» Exercise requirements: Of the lines listed below, return exactly those that run from the line containing "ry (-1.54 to" through the line containing "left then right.", both included.

» Available data:

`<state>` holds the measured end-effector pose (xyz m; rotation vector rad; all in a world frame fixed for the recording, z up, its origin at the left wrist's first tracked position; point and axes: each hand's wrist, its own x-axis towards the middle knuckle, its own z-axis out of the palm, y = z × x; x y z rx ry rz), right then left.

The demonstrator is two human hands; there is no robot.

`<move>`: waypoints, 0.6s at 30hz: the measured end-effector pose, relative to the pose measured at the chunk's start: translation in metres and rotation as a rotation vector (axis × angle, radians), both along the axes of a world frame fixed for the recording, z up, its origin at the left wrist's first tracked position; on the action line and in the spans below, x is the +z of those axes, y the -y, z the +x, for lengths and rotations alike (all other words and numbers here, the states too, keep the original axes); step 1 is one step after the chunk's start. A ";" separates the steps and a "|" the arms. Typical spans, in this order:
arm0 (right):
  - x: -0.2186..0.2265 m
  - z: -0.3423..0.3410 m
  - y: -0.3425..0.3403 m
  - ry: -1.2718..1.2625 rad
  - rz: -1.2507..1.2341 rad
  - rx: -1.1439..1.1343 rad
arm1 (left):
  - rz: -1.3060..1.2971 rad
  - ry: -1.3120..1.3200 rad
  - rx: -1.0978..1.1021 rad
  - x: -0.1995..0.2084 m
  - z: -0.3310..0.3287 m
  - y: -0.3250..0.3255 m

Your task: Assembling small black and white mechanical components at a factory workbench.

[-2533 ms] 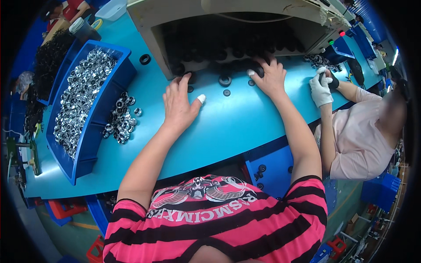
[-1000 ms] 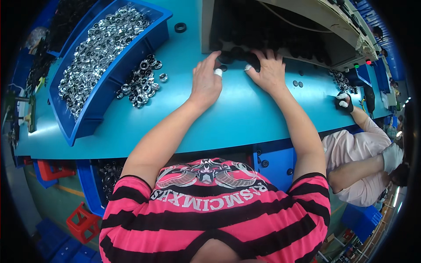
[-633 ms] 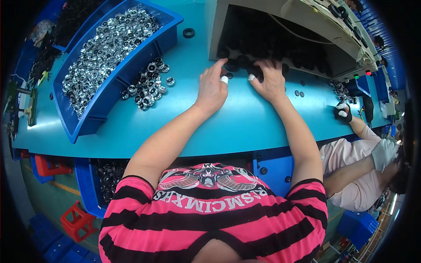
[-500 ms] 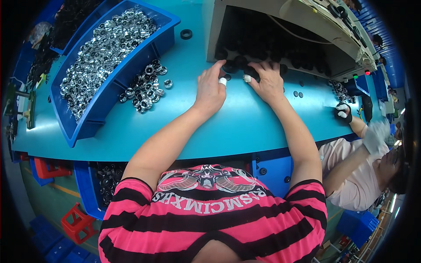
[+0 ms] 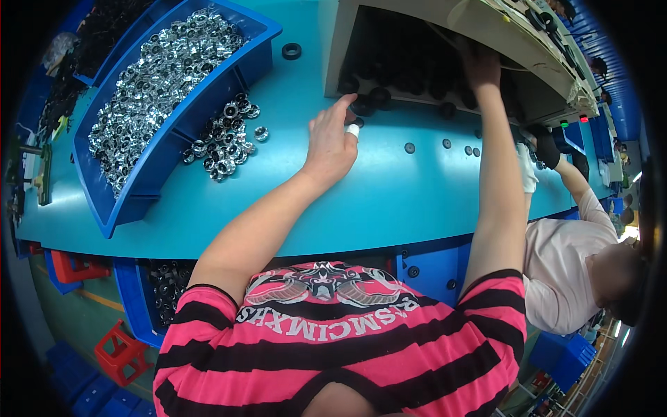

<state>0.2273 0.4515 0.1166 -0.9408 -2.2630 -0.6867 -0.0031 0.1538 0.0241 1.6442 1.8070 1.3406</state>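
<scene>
My left hand [image 5: 332, 139] rests on the turquoise tabletop at the left corner of a pale box, thumb and index finger apart. White wrapping covers its thumb tip. Its fingertips are beside small black wheels [image 5: 363, 105] piled at the box opening; I cannot tell whether they touch. My right hand [image 5: 481, 66] reaches deep into the dark box [image 5: 332, 52], its fingers lost in shadow, so what it holds, if anything, is hidden. More dark round pieces lie inside. Several small black discs [image 5: 410, 147] are scattered on the table in front of the opening.
A blue bin [image 5: 117, 212] full of shiny silver-and-black rings stands at the left, with a loose heap of rings [image 5: 226, 149] beside it. One black ring [image 5: 291, 51] lies alone near the box. A co-worker [image 5: 566, 264] sits close at the right, hands near the box's right end.
My right hand has left the wheels at the opening and gone up and right into the box. My left hand has barely moved. More discs show on the table. The co-worker's hands have shifted.
</scene>
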 end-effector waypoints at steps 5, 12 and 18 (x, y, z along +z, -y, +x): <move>-0.004 0.043 -0.030 -0.065 -0.002 -0.188 | 0.001 0.096 -0.025 -0.001 0.003 -0.004; -0.056 0.031 0.121 -0.080 -0.521 -0.220 | 0.023 0.073 0.015 -0.005 -0.003 -0.002; -0.079 0.030 0.108 -0.084 -0.494 -0.172 | 0.034 0.166 0.013 -0.008 -0.003 -0.003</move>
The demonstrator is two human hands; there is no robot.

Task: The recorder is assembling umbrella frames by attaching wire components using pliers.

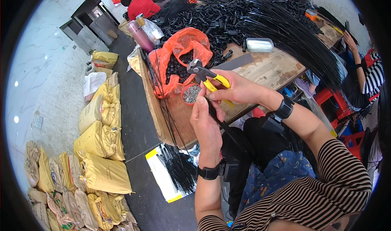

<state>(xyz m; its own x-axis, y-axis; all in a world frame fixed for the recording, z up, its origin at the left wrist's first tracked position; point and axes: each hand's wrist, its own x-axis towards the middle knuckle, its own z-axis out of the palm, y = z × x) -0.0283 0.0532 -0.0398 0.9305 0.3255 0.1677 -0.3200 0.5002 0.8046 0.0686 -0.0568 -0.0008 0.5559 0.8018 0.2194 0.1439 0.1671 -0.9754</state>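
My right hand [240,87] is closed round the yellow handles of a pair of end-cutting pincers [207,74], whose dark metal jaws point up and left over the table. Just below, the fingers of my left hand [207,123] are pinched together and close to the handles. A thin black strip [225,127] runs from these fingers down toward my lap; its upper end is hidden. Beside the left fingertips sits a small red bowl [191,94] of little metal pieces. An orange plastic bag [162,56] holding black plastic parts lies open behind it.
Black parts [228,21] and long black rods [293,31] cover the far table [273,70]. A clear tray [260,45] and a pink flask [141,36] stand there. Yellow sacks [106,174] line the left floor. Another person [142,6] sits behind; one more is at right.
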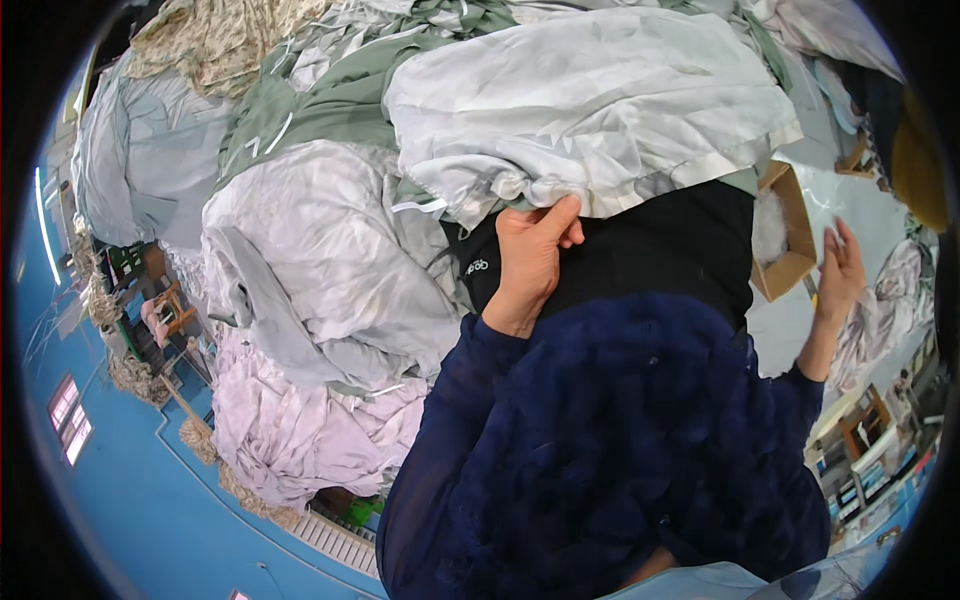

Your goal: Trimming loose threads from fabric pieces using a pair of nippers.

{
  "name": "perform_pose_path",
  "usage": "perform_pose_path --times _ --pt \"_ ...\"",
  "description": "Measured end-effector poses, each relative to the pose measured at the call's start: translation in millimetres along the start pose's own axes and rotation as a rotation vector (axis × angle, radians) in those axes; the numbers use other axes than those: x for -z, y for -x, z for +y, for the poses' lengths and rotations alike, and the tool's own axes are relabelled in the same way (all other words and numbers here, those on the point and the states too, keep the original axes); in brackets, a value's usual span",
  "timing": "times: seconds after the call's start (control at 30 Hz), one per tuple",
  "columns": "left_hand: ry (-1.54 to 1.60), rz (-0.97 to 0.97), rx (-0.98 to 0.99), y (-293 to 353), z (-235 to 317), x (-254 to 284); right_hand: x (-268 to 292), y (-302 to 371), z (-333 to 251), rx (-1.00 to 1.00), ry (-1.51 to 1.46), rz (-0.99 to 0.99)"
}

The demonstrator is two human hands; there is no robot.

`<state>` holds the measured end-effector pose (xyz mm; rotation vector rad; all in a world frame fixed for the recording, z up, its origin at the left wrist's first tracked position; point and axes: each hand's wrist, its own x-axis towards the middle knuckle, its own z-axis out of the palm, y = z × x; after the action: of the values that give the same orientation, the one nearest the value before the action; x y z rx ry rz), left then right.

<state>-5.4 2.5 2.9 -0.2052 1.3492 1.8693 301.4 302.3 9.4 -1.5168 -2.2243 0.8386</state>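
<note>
A white satiny cloth piece (590, 105) with a green edge lies spread over my lap and the heap beyond it. My left hand (530, 250) pinches its near edge between thumb and bent fingers. Off to the right, my right hand (841, 268) is raised with its fingers stretched out, apart from the white cloth. It is nearest to an open cardboard box (792, 235) with whitish, clear-looking material inside. Whether something thin and pale lies at its fingertips is too small to tell.
Piled cloth surrounds me: a grey-white piece (310, 240), green fabric (340, 95), pale pink fabric (310, 420) and a floral one (215, 40). Striped cloth (890, 310) lies on the pale table (790, 335) at right. The blue floor (140, 500) shows at lower left.
</note>
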Motion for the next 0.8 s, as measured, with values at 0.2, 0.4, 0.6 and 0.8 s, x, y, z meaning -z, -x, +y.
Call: perform_pose_path --times 0.2,0.4,0.6,0.8 --pt "-0.19 0.052 -0.141 9 1 -5 -120 43 -190 0.395 -0.527 -0.573" --pt "-0.32 -0.029 -0.237 16 -4 -7 -160 53 -226 0.558 -0.573 -0.578" --pt "-0.357 0.024 -0.23 19 -2 -10 -169 52 -221 0.556 -0.549 -0.586" --pt "-0.449 -0.027 -0.214 17 0 -6 -174 44 -209 0.47 -0.555 -0.502"
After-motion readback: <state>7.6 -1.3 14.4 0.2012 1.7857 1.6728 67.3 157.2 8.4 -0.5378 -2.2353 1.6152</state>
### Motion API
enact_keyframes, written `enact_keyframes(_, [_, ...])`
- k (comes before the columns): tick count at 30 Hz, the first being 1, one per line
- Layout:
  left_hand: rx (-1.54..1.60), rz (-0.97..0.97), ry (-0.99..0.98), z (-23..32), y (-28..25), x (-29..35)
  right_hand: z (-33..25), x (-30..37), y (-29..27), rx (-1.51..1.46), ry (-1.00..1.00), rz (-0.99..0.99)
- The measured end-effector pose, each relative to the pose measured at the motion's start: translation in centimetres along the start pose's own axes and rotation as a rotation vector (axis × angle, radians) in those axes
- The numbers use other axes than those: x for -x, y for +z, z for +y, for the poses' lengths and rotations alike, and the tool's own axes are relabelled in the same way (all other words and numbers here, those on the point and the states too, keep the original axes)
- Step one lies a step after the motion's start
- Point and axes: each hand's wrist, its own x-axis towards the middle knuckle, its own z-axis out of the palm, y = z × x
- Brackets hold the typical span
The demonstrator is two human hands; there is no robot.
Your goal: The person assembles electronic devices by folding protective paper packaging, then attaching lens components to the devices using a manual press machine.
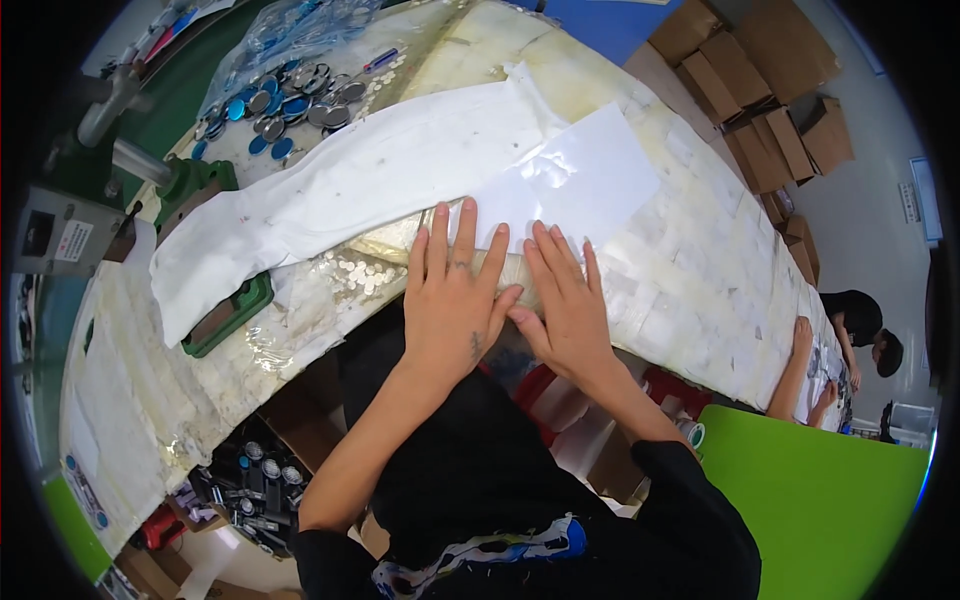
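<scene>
My left hand (450, 300) and my right hand (568, 305) lie side by side at the near edge of the worktable, palms down and fingers stretched out. Fingertips of both rest on or at the lower edge of a glossy white sheet (600, 165). Neither hand grips anything. Under the sheet's left part runs a long, wrinkled white cloth (365, 165), which stretches left over the green base of a hand press (238, 312). What lies beneath the palms is hidden.
Blue and silver round caps (285, 100) lie in a heap at the far left, near a pen (381, 60). Small white discs (362, 275) are scattered below the cloth. Cardboard boxes (755, 90) stand beyond the table. Another person (858, 325) bends at the far right.
</scene>
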Motion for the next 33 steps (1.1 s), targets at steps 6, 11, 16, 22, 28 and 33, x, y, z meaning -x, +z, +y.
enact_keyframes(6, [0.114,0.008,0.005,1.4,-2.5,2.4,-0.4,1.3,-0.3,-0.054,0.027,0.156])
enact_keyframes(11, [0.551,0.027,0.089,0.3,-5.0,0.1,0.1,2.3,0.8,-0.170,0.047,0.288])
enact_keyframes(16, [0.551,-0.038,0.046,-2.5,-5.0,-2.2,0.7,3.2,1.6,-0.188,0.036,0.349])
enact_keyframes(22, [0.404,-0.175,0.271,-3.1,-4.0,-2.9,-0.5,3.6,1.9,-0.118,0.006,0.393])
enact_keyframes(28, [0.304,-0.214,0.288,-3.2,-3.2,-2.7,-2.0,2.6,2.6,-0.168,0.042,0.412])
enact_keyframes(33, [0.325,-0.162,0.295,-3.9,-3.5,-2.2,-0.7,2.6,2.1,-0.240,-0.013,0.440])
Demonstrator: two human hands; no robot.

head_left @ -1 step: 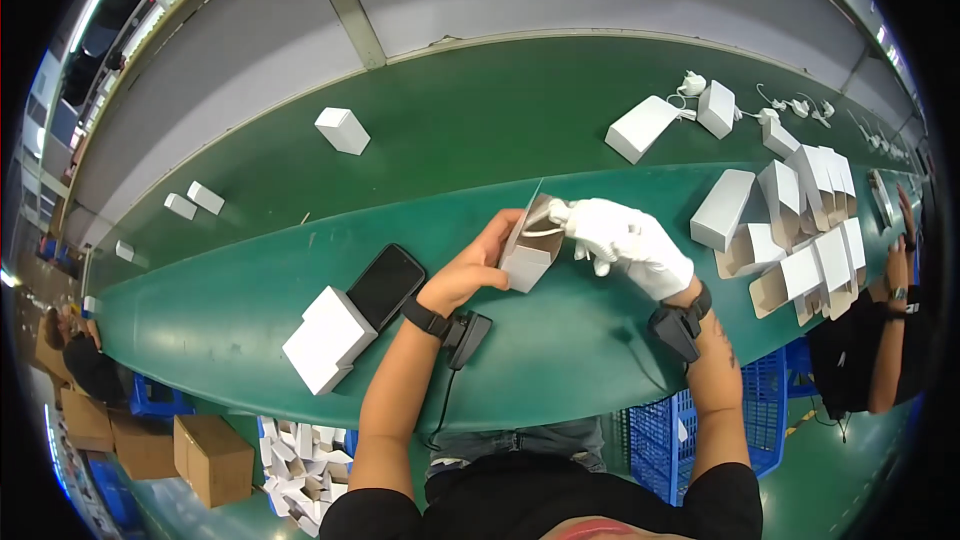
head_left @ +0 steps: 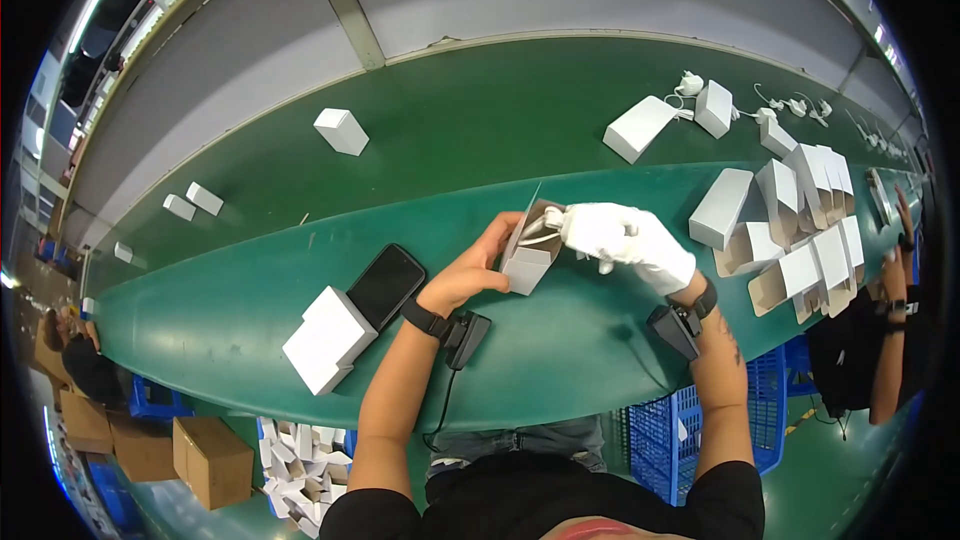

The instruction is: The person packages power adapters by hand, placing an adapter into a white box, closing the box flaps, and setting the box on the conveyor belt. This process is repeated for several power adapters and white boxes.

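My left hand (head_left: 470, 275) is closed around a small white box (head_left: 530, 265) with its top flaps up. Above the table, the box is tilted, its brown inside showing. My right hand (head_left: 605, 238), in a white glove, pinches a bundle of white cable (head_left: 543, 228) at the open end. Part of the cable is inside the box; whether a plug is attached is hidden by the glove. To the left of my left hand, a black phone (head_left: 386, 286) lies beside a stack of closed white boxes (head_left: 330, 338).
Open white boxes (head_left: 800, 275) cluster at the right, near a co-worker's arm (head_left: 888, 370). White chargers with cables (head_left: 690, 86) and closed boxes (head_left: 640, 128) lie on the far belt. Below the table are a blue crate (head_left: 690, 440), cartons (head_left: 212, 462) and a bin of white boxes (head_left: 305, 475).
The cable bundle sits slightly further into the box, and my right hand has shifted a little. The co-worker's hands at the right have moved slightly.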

» Expected output:
  "columns": "left_hand: ry (-1.54 to 1.60), rz (-0.97 to 0.97), rx (-0.98 to 0.99), y (-293 to 353), z (-235 to 317), x (-254 to 284); right_hand: x (-268 to 292), y (-302 to 371), z (-333 to 251), rx (-1.00 to 1.00), ry (-1.51 to 1.46), rz (-0.99 to 0.99)"
}

The demonstrator is two human hands; there is no robot.

`<state>` holds the measured end-effector pose (xyz mm; rotation vector rad; all in a world frame fixed for the recording, z up, its origin at the left wrist's first tracked position; point and axes: each hand's wrist, its own x-axis towards the middle knuckle, its own z-axis out of the palm, y = z × x; after the action: of the values that give the same orientation, the one nearest the value before the action; x y z rx ry rz), left then right.

This answer is now finished.